Return every line of the data below word for word, including the punctuation.
DATASET EXTRACT START
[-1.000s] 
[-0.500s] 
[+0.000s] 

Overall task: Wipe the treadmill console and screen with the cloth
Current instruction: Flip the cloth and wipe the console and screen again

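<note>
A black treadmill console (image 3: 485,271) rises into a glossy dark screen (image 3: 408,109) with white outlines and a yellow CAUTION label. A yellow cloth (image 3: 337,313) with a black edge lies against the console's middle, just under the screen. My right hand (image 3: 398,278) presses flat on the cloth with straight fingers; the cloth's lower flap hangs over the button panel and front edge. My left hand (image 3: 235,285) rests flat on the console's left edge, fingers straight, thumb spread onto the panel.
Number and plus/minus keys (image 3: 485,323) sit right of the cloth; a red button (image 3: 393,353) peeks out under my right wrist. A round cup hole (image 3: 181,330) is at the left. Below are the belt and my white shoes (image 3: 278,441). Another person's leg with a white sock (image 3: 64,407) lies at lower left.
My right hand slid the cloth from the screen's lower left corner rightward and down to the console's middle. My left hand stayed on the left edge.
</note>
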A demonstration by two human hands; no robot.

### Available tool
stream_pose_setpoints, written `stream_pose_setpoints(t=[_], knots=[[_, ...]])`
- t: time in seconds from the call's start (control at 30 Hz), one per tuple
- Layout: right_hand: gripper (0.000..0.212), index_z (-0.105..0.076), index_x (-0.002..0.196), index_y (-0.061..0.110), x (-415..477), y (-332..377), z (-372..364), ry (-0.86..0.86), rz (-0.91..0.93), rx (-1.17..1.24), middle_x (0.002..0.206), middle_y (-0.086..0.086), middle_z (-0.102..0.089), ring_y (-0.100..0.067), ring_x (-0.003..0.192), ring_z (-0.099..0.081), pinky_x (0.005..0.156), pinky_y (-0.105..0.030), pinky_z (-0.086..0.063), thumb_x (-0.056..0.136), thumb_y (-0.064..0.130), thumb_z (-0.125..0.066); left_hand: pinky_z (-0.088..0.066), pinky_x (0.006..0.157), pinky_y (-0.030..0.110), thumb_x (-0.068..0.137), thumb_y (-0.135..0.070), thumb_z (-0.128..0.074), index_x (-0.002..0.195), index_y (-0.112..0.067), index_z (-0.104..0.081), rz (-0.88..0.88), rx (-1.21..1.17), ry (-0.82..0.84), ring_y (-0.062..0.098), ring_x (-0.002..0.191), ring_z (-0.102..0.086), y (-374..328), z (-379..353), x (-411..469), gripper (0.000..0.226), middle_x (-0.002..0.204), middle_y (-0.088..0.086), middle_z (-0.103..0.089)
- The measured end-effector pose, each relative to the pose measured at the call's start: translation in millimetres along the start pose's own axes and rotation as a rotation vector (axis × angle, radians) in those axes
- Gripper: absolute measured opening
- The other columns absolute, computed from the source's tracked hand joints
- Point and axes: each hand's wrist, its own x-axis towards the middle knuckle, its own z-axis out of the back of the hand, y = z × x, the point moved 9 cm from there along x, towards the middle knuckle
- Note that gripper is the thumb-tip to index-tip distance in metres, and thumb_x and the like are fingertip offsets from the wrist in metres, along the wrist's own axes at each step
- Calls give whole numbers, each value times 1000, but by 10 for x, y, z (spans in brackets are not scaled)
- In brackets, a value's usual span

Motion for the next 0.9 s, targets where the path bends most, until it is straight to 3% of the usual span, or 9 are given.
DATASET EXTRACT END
**EXERCISE ANSWER**
[-1.000s] 
[-0.500s] 
[+0.000s] 

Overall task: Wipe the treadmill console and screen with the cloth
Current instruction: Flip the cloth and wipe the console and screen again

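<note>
A black treadmill console (image 3: 485,271) rises into a glossy dark screen (image 3: 408,109) with white outlines and a yellow CAUTION label. A yellow cloth (image 3: 337,313) with a black edge lies against the console's middle, just under the screen. My right hand (image 3: 398,278) presses flat on the cloth with straight fingers; the cloth's lower flap hangs over the button panel and front edge. My left hand (image 3: 235,285) rests flat on the console's left edge, fingers straight, thumb spread onto the panel.
Number and plus/minus keys (image 3: 485,323) sit right of the cloth; a red button (image 3: 393,353) peeks out under my right wrist. A round cup hole (image 3: 181,330) is at the left. Below are the belt and my white shoes (image 3: 278,441). Another person's leg with a white sock (image 3: 64,407) lies at lower left.
My right hand slid the cloth from the screen's lower left corner rightward and down to the console's middle. My left hand stayed on the left edge.
</note>
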A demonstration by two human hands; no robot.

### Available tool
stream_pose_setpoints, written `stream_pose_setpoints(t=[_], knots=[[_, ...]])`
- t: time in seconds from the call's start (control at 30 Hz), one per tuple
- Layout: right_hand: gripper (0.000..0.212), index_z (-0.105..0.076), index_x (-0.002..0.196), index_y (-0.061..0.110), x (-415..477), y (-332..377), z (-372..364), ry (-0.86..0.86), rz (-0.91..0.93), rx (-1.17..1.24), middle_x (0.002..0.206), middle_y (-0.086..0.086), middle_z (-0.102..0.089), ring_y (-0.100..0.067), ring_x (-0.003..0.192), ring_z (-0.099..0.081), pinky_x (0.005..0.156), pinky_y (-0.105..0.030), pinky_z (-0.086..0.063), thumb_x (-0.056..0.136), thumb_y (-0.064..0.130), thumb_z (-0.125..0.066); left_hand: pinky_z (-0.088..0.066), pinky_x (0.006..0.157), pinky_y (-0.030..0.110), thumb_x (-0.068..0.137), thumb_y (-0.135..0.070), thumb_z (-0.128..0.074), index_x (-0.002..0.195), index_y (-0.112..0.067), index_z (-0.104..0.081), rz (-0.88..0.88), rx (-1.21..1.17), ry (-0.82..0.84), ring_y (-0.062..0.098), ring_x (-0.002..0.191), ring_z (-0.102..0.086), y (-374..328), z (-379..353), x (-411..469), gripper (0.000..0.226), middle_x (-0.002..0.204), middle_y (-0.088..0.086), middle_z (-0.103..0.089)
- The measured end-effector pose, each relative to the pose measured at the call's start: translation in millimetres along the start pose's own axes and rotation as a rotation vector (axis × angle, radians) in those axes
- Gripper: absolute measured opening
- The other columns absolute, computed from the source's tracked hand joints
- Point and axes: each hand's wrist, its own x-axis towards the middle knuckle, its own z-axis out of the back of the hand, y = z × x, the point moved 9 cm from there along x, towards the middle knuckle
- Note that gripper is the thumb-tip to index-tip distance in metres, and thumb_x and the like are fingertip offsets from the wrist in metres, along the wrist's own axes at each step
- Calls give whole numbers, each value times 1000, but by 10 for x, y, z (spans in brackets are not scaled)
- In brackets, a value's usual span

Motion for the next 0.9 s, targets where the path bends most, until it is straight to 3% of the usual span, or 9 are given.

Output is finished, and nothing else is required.